= WORK ORDER =
Begin at the line containing "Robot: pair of" in the data below and go on through the line containing "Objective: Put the", repeating each line exactly; include both ends and no other line.
╭──
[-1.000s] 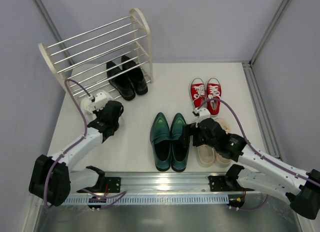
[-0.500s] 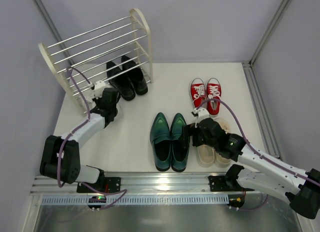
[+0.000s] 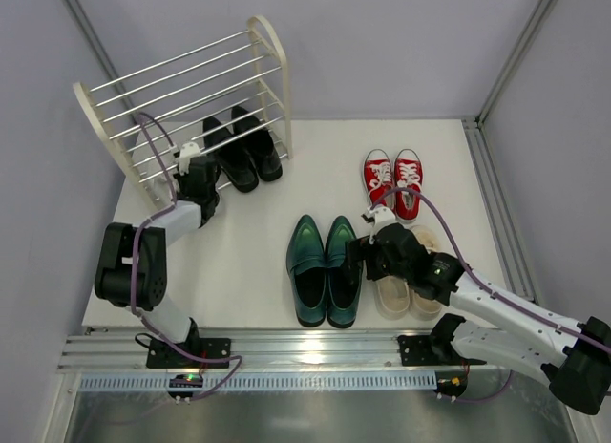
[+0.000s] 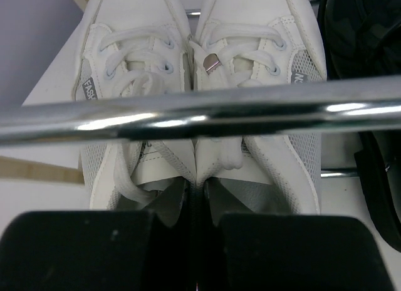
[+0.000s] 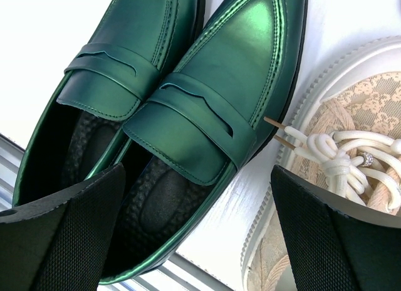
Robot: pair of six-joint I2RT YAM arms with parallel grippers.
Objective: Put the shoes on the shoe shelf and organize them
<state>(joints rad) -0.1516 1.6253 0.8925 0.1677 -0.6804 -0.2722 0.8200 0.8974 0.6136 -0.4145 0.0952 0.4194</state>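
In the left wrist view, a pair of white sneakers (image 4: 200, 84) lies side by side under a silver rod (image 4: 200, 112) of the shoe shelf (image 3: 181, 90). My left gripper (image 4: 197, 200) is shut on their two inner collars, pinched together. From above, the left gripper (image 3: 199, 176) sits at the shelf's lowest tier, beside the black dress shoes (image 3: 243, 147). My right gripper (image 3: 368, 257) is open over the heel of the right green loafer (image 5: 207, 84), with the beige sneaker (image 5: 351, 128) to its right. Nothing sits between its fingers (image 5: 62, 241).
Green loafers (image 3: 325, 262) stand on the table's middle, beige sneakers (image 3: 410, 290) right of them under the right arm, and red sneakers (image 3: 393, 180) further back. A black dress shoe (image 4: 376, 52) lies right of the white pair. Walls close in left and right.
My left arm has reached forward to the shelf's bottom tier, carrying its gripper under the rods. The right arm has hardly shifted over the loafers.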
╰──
= REPLY =
Robot: pair of six-joint I2RT YAM arms with parallel grippers.
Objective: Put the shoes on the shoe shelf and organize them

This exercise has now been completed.